MedicalResearch.com Interview with:

Yusuke Tsugawa, MD, MPH, PhD Research Associate at Department of Health Policy and Management Harvard T.H. Chan School of Public Health

Dr. Yusuke Tsugawa

Yusuke Tsugawa, MD, MPH, PhD
Research Associate at Department of Health Policy and Management
Harvard T.H. Chan School of Public Health  

MedicalResearch.com: What is the background for this study? What are the main findings?

Response: Prior evidence has been mixed as to whether or not patient outcomes
differ between U.S. and foreign medical graduates.

However, previous studies used small sample sizes or data from a small number of states.
Therefore, it was largely unknown how international medical graduates
perform compared with US medical graduates.

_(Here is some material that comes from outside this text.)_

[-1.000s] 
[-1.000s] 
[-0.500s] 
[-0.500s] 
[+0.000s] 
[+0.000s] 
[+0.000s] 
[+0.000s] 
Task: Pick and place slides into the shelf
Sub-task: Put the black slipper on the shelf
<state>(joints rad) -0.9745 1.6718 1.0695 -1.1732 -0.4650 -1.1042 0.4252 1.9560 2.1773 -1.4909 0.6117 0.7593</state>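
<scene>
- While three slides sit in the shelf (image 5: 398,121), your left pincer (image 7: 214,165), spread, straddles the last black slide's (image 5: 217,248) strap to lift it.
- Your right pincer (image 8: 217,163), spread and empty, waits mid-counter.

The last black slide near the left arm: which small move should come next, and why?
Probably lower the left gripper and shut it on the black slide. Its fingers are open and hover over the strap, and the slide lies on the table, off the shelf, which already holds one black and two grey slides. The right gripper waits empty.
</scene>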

To answer this question, we analyzed a nationally representative
sample of Medicare beneficiaries admitted to hospitals with a medical
condition in 2011-2014. Our sample included approximately 1.2 million
hospitalizations treated by 40,000 physicians. After adjusting for
severity of illness of patients and hospitals (we compared physicians
within the same hospital), we found that patient treated by
international medical graduates had lower mortality than patients
cared for by US medical graduates (adjusted 30-day mortality rate
11.2% vs 11.6%, p<0.001). We observed no difference in readmissions,
whereas costs of care was slightly higher for international medical
graduates.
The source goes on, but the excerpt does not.